Exercise description = Pictures aside, please retype the whole listing word for word.

(Recorded data begins)

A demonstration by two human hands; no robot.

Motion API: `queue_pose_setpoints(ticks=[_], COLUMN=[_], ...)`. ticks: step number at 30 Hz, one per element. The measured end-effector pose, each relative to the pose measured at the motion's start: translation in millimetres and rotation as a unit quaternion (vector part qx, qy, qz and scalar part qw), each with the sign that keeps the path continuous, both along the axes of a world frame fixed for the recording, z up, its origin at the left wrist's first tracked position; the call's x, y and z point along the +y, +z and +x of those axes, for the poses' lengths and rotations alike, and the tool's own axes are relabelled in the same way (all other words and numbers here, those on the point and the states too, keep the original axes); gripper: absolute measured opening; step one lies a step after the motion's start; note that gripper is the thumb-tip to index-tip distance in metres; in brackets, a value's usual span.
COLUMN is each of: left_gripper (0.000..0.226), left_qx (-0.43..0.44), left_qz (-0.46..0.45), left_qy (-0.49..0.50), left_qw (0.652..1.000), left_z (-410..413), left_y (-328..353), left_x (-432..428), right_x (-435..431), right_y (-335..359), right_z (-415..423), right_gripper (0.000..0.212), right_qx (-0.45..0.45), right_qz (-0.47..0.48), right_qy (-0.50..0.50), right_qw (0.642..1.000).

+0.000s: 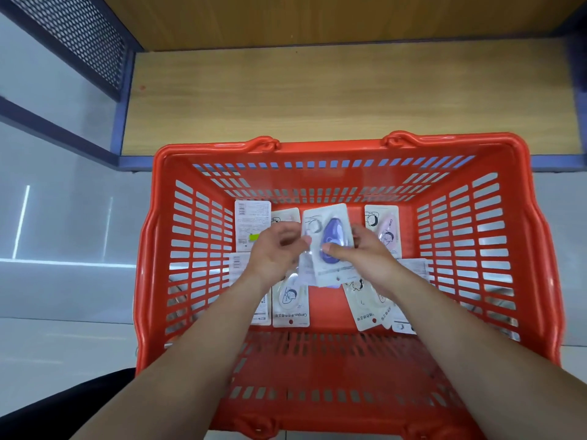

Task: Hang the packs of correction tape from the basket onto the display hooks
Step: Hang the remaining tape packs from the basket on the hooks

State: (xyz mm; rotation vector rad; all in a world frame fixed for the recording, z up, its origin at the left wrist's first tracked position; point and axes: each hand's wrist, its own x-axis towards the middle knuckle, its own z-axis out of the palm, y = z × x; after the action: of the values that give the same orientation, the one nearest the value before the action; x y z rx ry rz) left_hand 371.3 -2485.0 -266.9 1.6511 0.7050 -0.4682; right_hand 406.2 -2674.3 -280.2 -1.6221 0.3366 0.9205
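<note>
A red plastic basket [317,149] stands on the floor below me, with both my forearms reaching into it. My right hand [362,252] grips a white pack with a purple correction tape [330,236], thumb pressed on the blister. My left hand [276,252] hovers just left of that pack, fingers curled and blurred; whether it touches the pack's left edge is unclear. Several more packs lie flat on the basket floor: one back-side up [251,217] at far left, a pink one [382,230] at far right, a white one [290,303] near me. No display hooks are in view.
A low wooden shelf board [333,100] with a blue metal frame lies just beyond the basket. A perforated dark metal panel [79,33] stands at the upper left. Grey floor tiles [63,296] surround the basket.
</note>
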Motion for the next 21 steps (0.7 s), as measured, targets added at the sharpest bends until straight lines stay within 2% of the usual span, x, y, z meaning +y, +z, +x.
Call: queue_pose_setpoints(ticks=[4,6,8,11,13,16,21], left_gripper=[0.053,0.065,0.064,0.053,0.056,0.065,0.062], left_qx=[0.024,0.041,0.036,0.027,0.03,0.044,0.007], left_qz=[0.15,0.181,0.181,0.165,0.173,0.212,0.247], left_qy=[-0.062,-0.106,-0.113,-0.073,-0.063,-0.078,-0.128], left_qw=[0.986,0.977,0.976,0.983,0.982,0.973,0.96], left_z=[-0.4,-5.3,-8.8,-7.6,-5.5,-2.5,-6.8], left_y=[-14.2,-21.0,-26.7,-34.3,-38.4,-41.3,-43.5], left_x=[8.9,6.1,2.0,-0.5,-4.5,-13.8,-19.7], right_x=[-25.3,-31.3,-33.6,-36.7,-37.9,-37.0,-31.6], right_y=[5.1,2.4,1.2,-1.9,-4.7,-10.1,-22.4], right_z=[6.0,3.9,1.6,0.9,1.1,0.9,1.2], right_gripper=[0.044,0.045,0.04,0.036,0.036,0.039,0.053], right_qx=[-0.018,-0.011,0.002,0.004,0.004,0.005,-0.004], right_qz=[-0.077,-0.077,-0.066,-0.059,-0.058,-0.061,-0.09], right_qy=[-0.033,-0.037,-0.055,-0.069,-0.066,-0.061,-0.042], right_qw=[0.996,0.996,0.996,0.996,0.996,0.996,0.995])
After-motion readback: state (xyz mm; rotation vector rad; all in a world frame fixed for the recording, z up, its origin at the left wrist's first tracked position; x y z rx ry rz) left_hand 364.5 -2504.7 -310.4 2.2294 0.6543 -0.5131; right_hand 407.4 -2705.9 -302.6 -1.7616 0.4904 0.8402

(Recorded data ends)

Written response =
A demonstration by two human hands; no robot.

Motion API: `queue_pose_setpoints(ticks=[_], COLUMN=[_], ...)`. ticks: step number at 30 Hz, one per element. The measured end-effector pose, each relative to the pose measured at the motion's start: translation in millimetres and rotation as a unit quaternion (vector part qx, qy, qz and scalar part qw), each with the sign that keeps the path continuous, both along the axes of a world frame fixed for the recording, z up, its origin at the left wrist's first tracked position; the call's x, y and z point along the +y, +z and +x of those axes, for the poses' lengths and rotations alike, and the tool's own axes are relabelled in the same way (all other words and numbers here, those on the point and the states too, keep the original axes); gripper: absolute measured opening; step one lies a step after the motion's start; note that gripper is the thumb-tip to index-tip distance in metres; in brackets, a value's usual span.
COLUMN is each of: left_gripper (0.000..0.226), left_qx (-0.43..0.44), left_qz (-0.46..0.45), left_qy (-0.49..0.50), left_qw (0.652..1.000), left_z (-410..413), left_y (-328..353), left_x (-432..428), right_x (-435..431), right_y (-335..359), right_z (-415..423), right_gripper (0.000..0.212), right_qx (-0.45..0.45), right_qz (-0.47..0.48), right_qy (-0.50..0.50), right_qw (0.642..1.000).

+0.000s: 

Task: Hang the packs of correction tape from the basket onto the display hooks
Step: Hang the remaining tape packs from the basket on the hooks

State: (xyz mm; rotation vector rad; all in a world frame fixed for the recording, z up, its origin at the left wrist's first tracked position; point and axes: each hand's wrist, its own x-axis towards the middle knuckle, its own z-axis out of the palm, y = z × x; after the action: of the values that give the same orientation, the one nearest the value before the action; x y z rx ry rz) left_hand 371.3 -2485.0 -266.9 1.6511 0.7050 -0.4682; right_hand 406.2 -2674.3 -280.2 -1.6221 0.3366 0.9205
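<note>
A red plastic basket [317,149] stands on the floor below me, with both my forearms reaching into it. My right hand [362,252] grips a white pack with a purple correction tape [330,236], thumb pressed on the blister. My left hand [276,252] hovers just left of that pack, fingers curled and blurred; whether it touches the pack's left edge is unclear. Several more packs lie flat on the basket floor: one back-side up [251,217] at far left, a pink one [382,230] at far right, a white one [290,303] near me. No display hooks are in view.
A low wooden shelf board [333,100] with a blue metal frame lies just beyond the basket. A perforated dark metal panel [79,33] stands at the upper left. Grey floor tiles [63,296] surround the basket.
</note>
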Motion for the next 21 steps (0.7 s), as measured, targets added at the sharpest bends until straight lines stay within 2% of the usual span, x, y, z meaning +y, +z, +x.
Call: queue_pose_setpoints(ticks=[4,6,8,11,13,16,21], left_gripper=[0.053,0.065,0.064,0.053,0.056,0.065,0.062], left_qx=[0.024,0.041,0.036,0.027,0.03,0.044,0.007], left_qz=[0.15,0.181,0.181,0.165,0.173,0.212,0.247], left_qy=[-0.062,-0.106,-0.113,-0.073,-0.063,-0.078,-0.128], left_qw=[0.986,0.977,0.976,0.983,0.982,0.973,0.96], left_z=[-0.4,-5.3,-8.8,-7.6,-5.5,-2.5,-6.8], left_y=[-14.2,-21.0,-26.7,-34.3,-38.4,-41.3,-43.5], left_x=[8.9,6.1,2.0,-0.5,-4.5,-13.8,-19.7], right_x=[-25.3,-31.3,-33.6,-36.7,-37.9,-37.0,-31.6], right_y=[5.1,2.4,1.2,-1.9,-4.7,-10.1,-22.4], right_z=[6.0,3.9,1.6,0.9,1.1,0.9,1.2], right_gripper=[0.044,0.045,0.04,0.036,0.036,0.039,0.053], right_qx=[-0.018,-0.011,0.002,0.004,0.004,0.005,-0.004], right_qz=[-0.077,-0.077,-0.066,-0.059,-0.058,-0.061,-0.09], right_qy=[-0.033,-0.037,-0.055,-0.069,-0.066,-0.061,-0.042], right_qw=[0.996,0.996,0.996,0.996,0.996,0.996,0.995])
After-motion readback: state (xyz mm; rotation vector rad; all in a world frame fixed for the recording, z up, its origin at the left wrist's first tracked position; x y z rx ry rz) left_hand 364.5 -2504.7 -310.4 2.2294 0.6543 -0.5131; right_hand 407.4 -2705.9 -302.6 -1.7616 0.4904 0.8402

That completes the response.